Julien Valéro

Personal information
- Date of birth: February 23, 1984 (age 42)
- Place of birth: Perpignan, France
- Height: 1.87 m (6 ft 2 in)
- Position: Striker

Youth career
- 2002–2004: Caen

Senior career*
- Years: Team / Apps / (Gls)
- 2004–2007: Caen / 29 / (1)
- 2007–2008: Nîmes / 15 / (0)
- 2008–2009: Sète / 30 / (3)
- 2009–2011: Beauvais / 52 / (6)
- 2011–2012: Quevilly / 35 / (6)
- 2012–2014: Luçon / 44 / (6)
- Total:  / 205 / (22)

= Julien Valéro =

French footballer (born 1984)

Julien Valéro (born 23 February 1984) is a French former professional footballer who played as a striker. During his career, he played for Caen, Nîmes, Sète, Beauvais, Quevilly and Luçon.

==Career==
Born in Perpignan, Valéro's family moved to Granville, Manche when he was young.
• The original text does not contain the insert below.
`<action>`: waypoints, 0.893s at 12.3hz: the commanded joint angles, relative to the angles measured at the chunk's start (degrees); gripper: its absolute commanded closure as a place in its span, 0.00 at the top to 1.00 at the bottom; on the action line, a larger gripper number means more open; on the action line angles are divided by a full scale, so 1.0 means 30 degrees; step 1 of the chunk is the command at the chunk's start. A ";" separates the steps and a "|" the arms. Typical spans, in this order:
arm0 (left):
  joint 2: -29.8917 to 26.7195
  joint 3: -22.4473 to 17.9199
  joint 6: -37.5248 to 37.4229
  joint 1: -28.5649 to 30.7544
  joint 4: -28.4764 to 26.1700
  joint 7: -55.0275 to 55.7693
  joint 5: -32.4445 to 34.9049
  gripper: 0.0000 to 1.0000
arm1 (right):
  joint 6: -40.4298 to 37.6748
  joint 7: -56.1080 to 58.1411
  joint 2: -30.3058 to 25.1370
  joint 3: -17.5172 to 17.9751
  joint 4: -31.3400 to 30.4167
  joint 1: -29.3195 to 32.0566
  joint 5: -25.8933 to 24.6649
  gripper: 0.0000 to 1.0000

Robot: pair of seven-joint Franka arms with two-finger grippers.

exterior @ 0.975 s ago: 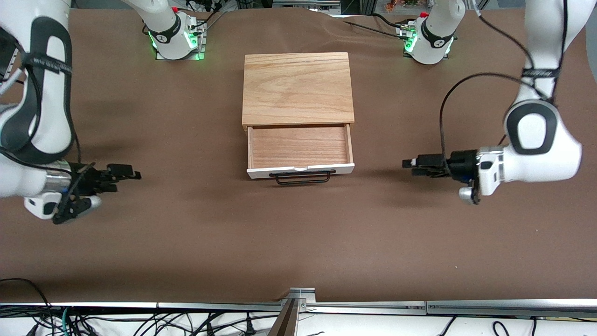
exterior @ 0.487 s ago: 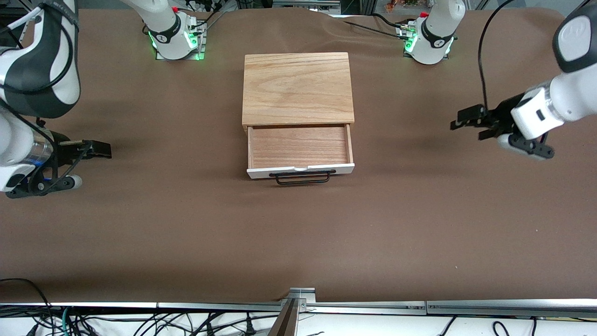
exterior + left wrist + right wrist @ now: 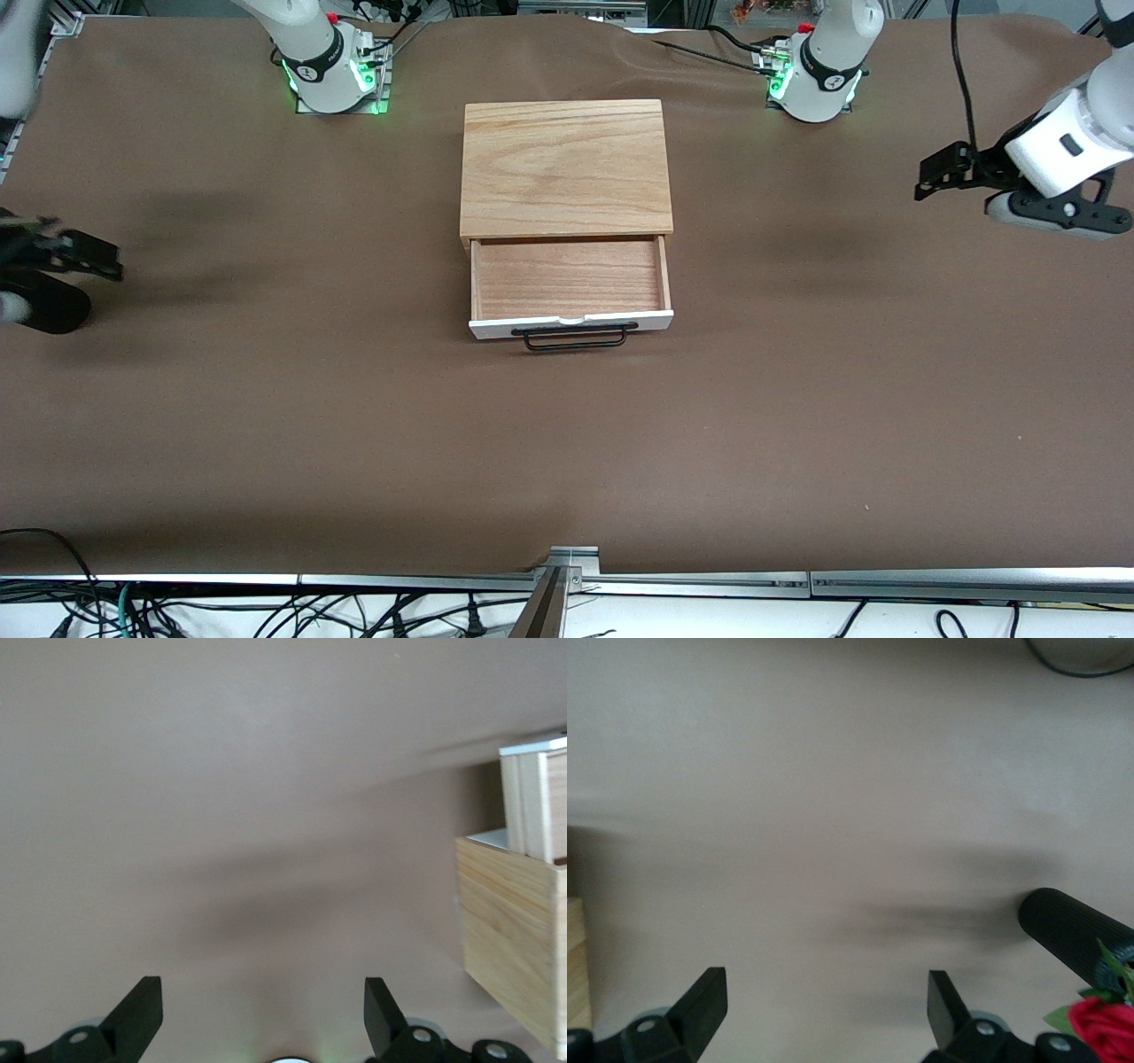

He began playing professional football with Caen in the north of France, where his size (1.87 meters) made him a formidable striker. After starting at Caen, Valéro spent most of his career in the lower levels of French football. His finest moments were during Quevilly's historic run to the 2012 Coupe de France Final. Valéro scored four goals for Quevilly during the competition, including one in the quarter-final against Olympique de Marseille played at his former club's Stade Michel d'Ornano.